Il panico nei suoi occhi era evidente, ma l’arroganza di Matteo vinse sulla paura.

— Sicurezza! Cacciate via questa pazza! Sta solo cercando di estorcermi denaro! —, urlò, cercando disperatamente di salvare la sua reputazione immacolata.

Ma la ragazza, Sofia, non si mosse di un millimetro. Con mano tremante, tirò fuori dal vecchio cappotto una cartella clinica di plastica spiegazzata.

— Te ne sei andato il giorno in cui hai saputo della mia gravidanza, lasciandomi per strada quando non avevi ancora questi vestiti costosi —, disse Sofia, con una fermezza che fece tremare la sala.

Consegnò la cartella direttamente nelle mani di Beatrice. Dentro c’erano foto di loro due in un bilocale di periferia, messaggi stampati e un test del DNA certificato: compatibilità al 99,9%. Nella sala calò un freddo polare. Gli smartphone degli ospiti erano già sollevati, pronti a registrare in diretta il crollo del mito.

Fu allora che dal tavolo d’onore si alzò Don Alessandro, il patriarca della famiglia, un miliardario noto in tutta Italia per la sua spietata onestà.

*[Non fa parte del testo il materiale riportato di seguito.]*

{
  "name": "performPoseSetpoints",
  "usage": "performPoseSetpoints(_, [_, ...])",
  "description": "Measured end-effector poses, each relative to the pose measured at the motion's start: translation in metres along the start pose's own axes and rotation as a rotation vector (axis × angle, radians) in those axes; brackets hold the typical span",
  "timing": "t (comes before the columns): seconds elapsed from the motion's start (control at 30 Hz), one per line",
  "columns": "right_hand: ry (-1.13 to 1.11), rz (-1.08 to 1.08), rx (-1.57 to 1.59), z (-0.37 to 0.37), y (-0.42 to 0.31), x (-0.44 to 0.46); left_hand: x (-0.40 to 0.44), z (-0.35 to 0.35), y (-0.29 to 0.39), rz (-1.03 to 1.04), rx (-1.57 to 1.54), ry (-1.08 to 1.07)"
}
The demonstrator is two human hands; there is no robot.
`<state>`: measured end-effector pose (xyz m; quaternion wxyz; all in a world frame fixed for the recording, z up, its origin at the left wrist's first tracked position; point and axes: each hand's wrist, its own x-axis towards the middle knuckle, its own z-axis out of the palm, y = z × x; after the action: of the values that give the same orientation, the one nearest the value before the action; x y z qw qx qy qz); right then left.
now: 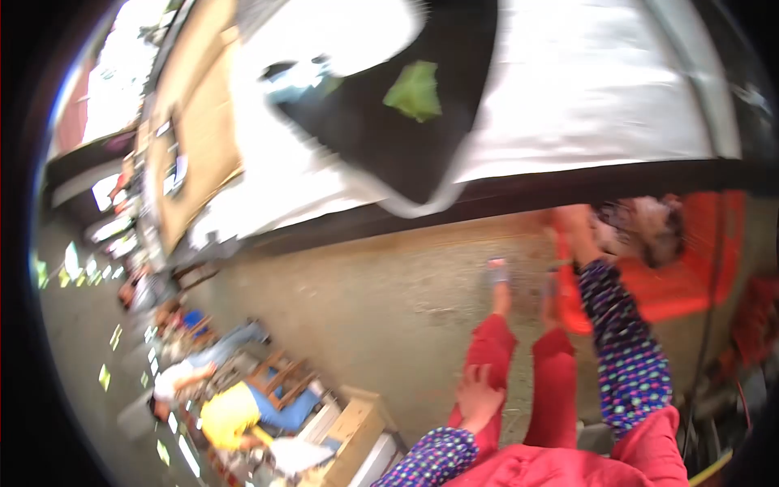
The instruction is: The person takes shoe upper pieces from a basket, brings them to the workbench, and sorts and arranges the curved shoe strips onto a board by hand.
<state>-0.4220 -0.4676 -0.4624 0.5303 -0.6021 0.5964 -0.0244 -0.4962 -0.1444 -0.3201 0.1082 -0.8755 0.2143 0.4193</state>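
My left hand (479,398) lies on the red trouser leg (493,341) near the knee, its fingers spread and holding nothing. Stretched forward below the table edge, my right hand (574,227) is at the near side of an orange-red plastic crate (673,302). Its fingers are smeared by motion and partly cut off by the table edge, so a grip cannot be made out. Inside the crate sits a blurred bundle of dark and pale material (645,231), close to that hand.
A white-covered table (584,89) with a dark edge spans the top. On it lie a black piece (365,114), a yellow-green scrap (414,92) and brown cardboard (199,122). Several people, one in a yellow shirt (231,415), sit at lower left near a wooden box (353,426).
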Motion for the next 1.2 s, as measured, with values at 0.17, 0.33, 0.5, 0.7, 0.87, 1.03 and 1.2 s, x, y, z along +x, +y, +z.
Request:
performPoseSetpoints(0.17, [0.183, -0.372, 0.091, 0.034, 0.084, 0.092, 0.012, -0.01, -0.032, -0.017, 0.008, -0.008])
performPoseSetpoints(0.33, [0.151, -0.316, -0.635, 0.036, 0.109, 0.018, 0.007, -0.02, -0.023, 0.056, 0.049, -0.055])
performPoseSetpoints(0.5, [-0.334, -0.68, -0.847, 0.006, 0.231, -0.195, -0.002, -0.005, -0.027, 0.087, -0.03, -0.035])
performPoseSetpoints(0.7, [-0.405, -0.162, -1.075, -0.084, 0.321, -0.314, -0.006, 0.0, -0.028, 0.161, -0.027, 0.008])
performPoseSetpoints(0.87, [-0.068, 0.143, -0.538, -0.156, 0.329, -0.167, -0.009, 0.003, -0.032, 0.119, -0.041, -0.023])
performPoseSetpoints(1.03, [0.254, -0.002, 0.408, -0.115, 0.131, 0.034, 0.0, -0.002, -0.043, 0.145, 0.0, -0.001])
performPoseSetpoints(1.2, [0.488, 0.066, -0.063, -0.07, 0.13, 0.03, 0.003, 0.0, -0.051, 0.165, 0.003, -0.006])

Si avvicinò a Sofia a passi lenti e pesanti. Matteo implorò:

— Papà, non ascoltarla, è tutto un complotto per distruggermi!

L’anziano lo ignorò totalmente. Guardò il neonato e chiese dolcemente:

— Come si chiama?

— Leonardo —, rispose Sofia.

Con un gesto di inattesa tenerezza, il vecchio tirò fuori un fazzoletto di seta cifrato e asciugò il viso del bimbo. Poi si girò verso il figlio. Il suono dello schiaffo che mollò a Matteo rimbombò come un colpo di cannone nel silenzio della sala.

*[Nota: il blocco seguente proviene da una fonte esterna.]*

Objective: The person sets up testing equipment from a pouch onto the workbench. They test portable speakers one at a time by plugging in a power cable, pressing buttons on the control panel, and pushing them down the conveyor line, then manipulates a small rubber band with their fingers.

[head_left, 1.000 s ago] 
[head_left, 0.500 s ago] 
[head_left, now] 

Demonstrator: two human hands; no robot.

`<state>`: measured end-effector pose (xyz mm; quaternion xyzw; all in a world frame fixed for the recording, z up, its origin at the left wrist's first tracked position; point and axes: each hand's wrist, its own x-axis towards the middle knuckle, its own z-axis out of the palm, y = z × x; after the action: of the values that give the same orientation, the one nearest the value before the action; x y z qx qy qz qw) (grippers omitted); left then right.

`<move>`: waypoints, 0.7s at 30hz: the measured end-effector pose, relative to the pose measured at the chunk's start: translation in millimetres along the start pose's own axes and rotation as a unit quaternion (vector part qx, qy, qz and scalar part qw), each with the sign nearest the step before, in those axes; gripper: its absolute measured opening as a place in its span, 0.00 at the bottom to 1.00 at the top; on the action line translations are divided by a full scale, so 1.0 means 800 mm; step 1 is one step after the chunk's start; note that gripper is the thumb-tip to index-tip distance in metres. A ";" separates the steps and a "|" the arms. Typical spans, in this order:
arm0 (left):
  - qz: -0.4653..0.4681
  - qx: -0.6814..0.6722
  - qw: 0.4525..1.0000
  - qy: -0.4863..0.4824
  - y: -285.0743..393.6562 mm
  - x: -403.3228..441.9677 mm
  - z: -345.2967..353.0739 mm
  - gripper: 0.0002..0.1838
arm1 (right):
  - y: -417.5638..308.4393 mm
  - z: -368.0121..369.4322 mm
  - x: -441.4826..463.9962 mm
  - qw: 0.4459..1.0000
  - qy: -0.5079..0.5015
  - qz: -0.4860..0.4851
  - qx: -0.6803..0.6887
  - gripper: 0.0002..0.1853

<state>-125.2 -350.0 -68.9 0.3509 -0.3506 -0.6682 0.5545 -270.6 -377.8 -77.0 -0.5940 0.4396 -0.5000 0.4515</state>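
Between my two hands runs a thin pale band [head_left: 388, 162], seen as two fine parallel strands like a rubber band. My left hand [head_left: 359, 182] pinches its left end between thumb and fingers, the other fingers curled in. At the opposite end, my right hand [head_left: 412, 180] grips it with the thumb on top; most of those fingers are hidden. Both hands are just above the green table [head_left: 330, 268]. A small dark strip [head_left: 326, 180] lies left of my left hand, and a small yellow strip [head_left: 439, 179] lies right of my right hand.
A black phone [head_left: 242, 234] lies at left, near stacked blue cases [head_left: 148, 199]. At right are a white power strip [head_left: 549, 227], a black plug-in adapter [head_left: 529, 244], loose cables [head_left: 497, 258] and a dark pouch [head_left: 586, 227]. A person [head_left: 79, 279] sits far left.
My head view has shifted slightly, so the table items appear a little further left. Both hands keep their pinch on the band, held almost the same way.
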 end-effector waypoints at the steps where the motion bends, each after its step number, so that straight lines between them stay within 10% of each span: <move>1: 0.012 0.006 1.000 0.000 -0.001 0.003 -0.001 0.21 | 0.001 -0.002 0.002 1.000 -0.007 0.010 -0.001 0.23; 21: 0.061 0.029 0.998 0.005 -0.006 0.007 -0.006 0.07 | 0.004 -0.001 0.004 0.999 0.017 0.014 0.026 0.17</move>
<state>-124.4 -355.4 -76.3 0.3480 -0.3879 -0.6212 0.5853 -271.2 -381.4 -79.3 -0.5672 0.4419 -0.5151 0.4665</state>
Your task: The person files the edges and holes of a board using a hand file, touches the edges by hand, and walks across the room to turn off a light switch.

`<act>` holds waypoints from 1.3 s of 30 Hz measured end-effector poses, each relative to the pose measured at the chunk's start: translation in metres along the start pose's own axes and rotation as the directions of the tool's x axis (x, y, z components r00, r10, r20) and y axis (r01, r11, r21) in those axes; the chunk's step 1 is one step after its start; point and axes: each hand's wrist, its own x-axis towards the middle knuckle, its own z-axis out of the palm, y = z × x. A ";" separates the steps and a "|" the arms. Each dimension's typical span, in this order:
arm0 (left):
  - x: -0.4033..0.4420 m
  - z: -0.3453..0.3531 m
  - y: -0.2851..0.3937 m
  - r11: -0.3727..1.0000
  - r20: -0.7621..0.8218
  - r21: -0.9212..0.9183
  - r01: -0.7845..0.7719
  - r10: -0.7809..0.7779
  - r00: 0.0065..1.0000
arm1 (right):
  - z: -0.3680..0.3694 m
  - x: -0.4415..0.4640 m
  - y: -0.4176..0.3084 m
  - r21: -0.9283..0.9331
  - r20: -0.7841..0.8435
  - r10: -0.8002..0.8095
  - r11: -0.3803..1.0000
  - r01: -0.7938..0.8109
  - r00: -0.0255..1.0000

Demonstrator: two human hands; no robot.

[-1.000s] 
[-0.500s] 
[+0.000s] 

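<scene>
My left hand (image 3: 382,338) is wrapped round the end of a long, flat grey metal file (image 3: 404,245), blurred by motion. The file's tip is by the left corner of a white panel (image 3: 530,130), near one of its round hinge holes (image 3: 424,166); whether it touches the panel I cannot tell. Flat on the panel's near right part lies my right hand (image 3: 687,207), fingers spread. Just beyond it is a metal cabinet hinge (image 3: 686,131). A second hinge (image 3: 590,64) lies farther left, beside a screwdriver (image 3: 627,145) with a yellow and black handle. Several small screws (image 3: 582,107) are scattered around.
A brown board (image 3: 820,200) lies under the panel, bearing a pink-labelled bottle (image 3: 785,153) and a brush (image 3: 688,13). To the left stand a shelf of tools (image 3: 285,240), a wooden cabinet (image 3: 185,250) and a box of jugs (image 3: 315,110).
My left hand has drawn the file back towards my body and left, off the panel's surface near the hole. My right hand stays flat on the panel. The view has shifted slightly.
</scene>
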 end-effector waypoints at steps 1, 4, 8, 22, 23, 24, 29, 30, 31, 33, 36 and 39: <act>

Beatrice, immobile, si sfilò il solitario di diamanti dal dito e lo fece cadere con un rintocco secco nel calice di champagne di Matteo.

— Stavo per sposare un mostro —, sussurrò prima di voltargli le spalle.

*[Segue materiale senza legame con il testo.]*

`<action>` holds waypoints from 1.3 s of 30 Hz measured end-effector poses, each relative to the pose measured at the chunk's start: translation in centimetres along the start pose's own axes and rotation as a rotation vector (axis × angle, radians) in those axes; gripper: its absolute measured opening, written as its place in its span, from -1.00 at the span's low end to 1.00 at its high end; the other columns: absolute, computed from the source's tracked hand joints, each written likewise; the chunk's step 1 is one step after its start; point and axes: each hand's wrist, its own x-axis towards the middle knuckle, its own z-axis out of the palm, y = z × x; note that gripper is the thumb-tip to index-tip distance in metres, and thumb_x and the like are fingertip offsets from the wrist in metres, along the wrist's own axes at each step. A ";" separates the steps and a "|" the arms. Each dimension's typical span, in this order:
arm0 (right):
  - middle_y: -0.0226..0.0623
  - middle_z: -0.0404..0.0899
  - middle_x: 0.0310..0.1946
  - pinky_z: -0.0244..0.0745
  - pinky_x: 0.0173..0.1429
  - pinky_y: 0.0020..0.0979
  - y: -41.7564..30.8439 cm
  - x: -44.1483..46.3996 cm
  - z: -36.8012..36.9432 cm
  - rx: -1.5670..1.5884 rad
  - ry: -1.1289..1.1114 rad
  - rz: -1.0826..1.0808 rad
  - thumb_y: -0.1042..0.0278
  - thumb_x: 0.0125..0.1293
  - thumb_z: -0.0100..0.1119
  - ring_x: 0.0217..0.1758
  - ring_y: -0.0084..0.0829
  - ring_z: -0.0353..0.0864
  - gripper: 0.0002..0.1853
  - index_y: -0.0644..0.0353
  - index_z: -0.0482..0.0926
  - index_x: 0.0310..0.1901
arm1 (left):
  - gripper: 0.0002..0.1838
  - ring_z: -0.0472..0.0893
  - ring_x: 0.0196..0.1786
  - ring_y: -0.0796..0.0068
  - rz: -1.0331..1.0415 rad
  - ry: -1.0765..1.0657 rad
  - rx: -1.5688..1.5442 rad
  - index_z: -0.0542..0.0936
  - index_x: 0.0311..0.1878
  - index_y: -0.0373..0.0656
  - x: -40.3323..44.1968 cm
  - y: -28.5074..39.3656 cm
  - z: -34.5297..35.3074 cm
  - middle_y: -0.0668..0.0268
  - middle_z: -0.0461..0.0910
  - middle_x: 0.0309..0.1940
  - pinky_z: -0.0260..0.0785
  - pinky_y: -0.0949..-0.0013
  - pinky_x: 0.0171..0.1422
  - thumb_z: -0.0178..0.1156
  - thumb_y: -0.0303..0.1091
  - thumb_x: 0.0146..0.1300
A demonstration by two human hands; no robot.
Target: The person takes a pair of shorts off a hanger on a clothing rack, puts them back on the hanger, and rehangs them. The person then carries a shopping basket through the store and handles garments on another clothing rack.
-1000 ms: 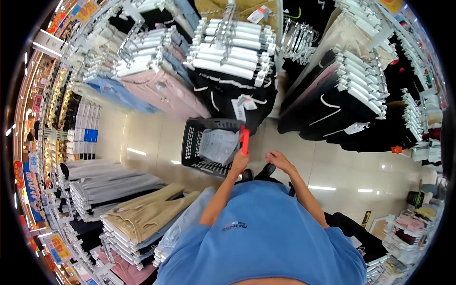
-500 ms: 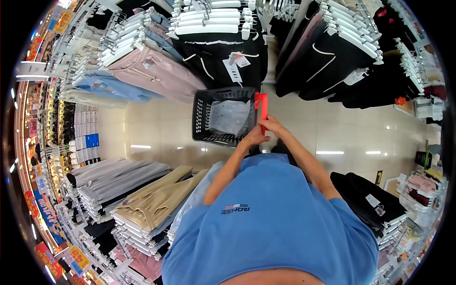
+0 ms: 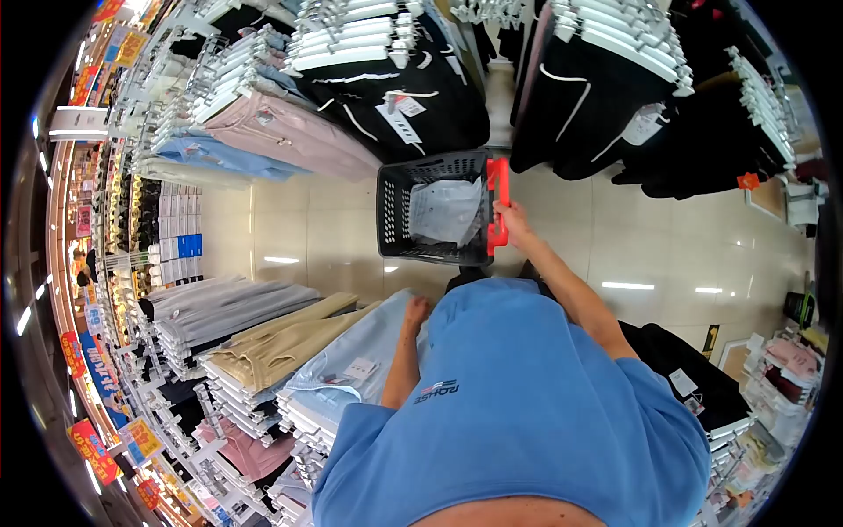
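Observation:
A black shopping basket (image 3: 393,215) hangs at mid-view, with a clear plastic-wrapped item (image 3: 443,211) inside it. My right hand (image 3: 514,223) is wrapped round the basket's red handle (image 3: 498,193), on the basket's right side. My left hand (image 3: 415,311) is beside the folded light blue jeans (image 3: 338,356), below the basket; its fingers look curled in, and nothing shows in them. Whether it touches the jeans is hard to tell. Above the basket hang black trousers (image 3: 439,97) with white drawstrings and a tag.
Pink trousers (image 3: 294,132) hang at the upper left, more black trousers (image 3: 571,114) at the upper right. Khaki trousers (image 3: 281,342) and grey trousers (image 3: 233,307) lie at the lower left. Black garments (image 3: 680,360) are at the lower right. Tiled floor (image 3: 307,220) shows between the racks.
My left hand has left the handle and moved down and left toward the jeans. My right hand has come to the handle and stays on it. The basket sits slightly further right in view.

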 end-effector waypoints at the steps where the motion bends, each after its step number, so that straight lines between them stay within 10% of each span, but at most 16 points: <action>1: -0.49 0.48 -0.54 0.29 -0.48 -0.45 -0.2 0.0 -0.9 -0.020 0.032 -0.036 0.30 0.40 0.20 -0.55 -0.60 0.38 -0.88 0.07 0.50 -0.28 | -0.77 0.53 -0.41 0.47 -0.116 0.045 0.024 0.62 -0.06 -0.20 -1.6 -0.3 0.8 0.31 0.58 -0.41 0.43 0.38 -0.33 0.10 -0.31 0.34; 4: -0.49 0.53 -0.53 0.41 -0.37 -0.45 -1.6 -0.5 -4.1 -0.129 0.092 -0.095 0.19 0.45 0.21 -0.50 -0.61 0.47 -0.78 0.12 0.58 -0.30 | -0.80 0.53 -0.39 0.50 -0.310 0.095 0.088 0.63 -0.09 -0.18 -4.6 -1.0 2.2 0.31 0.58 -0.41 0.43 0.41 -0.31 0.10 -0.34 0.34; 20: 0.03 0.55 -0.45 0.46 -0.18 -0.11 -3.9 -5.0 -18.7 -0.683 0.724 -0.594 0.08 0.45 0.16 -0.35 -0.05 0.59 -0.65 0.27 0.54 -0.07 | -0.62 0.66 -0.23 0.44 0.005 -0.115 -0.090 0.48 0.25 -0.20 2.8 15.6 -1.1 0.25 0.68 -0.14 0.57 0.41 -0.13 0.11 -0.26 0.44; 39: 0.26 0.62 -0.24 0.49 -0.02 0.10 -10.6 -11.4 -40.2 -0.875 0.723 -0.436 0.06 0.52 0.04 -0.08 0.30 0.60 -0.61 0.25 0.45 0.11 | -0.53 0.65 -0.10 0.44 -0.153 -0.157 -0.155 0.44 0.35 -0.12 -2.2 15.2 10.0 0.22 0.65 0.01 0.50 0.47 -0.22 0.09 -0.09 0.50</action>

Don Alessandro si tolse la giacca di sartoria e la avvolse sulle spalle fredde di Sofia.

— Da oggi, né tu né mio nipote soffrirete più —, disse, fissando poi i suoi avvocati rimasti a bocca aperta: — Preparate i documenti. Metà del patrimonio destinato a mio figlio passa immediatamente a questo bambino. E tu, Matteo, sei fuori dall’azienda e dalla mia vita.

Mentre Matteo crollava su una sedia, con la sua vita perfetta ridotta in cenere davanti a tutta la Milano bene, Sofia uscì dal palazzo a testa alta. Non stringeva più solo un bambino affamato, ma un futuro che nessuno avrebbe mai più potuto rubarle.